• DATA EXCERPT:
══════════

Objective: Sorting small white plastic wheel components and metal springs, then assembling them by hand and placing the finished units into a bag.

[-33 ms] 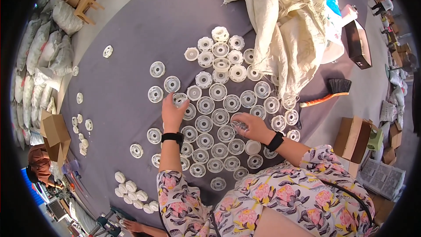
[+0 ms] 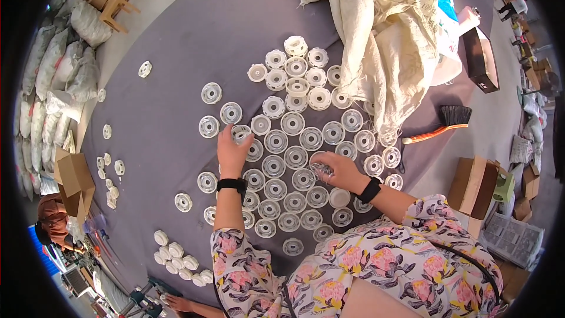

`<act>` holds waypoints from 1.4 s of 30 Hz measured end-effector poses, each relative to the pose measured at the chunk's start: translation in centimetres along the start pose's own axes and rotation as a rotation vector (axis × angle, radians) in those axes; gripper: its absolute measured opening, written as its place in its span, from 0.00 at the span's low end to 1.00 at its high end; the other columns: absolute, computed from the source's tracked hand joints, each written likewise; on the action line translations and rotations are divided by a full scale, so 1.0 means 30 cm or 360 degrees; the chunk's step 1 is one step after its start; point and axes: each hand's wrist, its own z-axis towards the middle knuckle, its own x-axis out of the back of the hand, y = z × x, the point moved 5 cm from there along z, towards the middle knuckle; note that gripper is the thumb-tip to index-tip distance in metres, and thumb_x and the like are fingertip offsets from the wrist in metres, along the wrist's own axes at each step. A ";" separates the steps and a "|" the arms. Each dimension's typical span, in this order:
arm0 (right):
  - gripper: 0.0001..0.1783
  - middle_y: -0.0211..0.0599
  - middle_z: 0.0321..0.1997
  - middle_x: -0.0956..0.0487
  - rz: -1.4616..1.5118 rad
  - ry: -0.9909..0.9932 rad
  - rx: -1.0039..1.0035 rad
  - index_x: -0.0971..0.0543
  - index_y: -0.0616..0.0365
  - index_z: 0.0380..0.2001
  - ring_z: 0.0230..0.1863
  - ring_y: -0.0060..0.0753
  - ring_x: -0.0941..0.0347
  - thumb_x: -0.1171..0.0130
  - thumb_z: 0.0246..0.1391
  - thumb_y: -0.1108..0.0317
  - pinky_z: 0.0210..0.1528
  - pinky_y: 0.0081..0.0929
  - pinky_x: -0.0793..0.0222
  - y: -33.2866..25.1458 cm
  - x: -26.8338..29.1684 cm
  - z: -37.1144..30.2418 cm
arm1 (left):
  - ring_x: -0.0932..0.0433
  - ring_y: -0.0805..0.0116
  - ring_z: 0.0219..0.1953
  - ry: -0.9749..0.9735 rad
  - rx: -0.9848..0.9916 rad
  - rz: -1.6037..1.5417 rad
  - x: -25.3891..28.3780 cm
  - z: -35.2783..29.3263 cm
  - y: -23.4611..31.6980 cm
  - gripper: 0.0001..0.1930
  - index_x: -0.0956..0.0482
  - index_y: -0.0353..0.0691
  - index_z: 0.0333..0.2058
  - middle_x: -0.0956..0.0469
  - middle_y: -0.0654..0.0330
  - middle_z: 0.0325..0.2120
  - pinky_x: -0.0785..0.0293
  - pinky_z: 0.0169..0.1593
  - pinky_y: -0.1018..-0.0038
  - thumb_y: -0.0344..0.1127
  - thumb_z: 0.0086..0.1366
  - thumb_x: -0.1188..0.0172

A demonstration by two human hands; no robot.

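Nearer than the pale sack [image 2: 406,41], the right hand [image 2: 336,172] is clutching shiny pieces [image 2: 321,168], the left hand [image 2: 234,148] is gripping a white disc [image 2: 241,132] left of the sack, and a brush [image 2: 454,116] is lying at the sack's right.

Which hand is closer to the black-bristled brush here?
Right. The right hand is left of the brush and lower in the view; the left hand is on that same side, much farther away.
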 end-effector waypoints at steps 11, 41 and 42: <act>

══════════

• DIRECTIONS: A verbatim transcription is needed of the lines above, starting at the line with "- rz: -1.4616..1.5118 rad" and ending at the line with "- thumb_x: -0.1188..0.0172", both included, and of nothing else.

• FINAL ANSWER:
  - rz: -1.4616..1.5118 rad
  - ry: -0.9909..0.9932 rad
  - rx: -1.0039..1.0035 rad
  - index_x: -0.0971..0.0543
  - index_y: -0.0616..0.0365
  - index_z: 0.0380..0.2001
  - ring_z: 0.0230..0.1863
  - ring_y: -0.0060..0.0753
  - ring_x: -0.0941..0.0347
  - thumb_x: -0.1171..0.0130
  - thumb_z: 0.0246..0.1391
  - thumb_y: -0.1108..0.0317
  - pinky_z: 0.0210..0.1528
  - pinky_y: 0.0081..0.0929
  - pinky_x: -0.0793..0.0222
  - y: -33.2866..25.1458 cm
  - x: -26.8338..29.1684 cm
  - z: -37.1144..30.2418 cm
arm1 (left):
  - ring_x: -0.0932..0.0433
  - ring_y: -0.0805..0.0116
  - ring_z: 0.0219..0.1953
  - ry: -0.9749..0.9735 rad
  - rx: -0.9848..0.9916 rad
  - rz: -1.6037..1.5417 rad
  - x: -25.3891..28.3780 cm
  - z: -35.2783..29.3263 cm
  - y: -23.4611..31.6980 cm
  - gripper: 0.0001..0.1930
  - index_x: -0.0956..0.0482
  - index_y: -0.0353..0.0691
  - index_z: 0.0333..0.2058
  - middle_x: -0.0956..0.0469
  - middle_y: -0.0654..0.0330
  - middle_z: 0.0325..0.2120
  - pinky_x: -0.0785..0.0293
  - pinky_z: 0.0169..0.1593
  - pinky_y: -0.1018..-0.0038
  - thumb_y: -0.0344..0.1127
  - thumb_z: 0.0086..0.1366
  - thumb_x: -0.1188..0.0172

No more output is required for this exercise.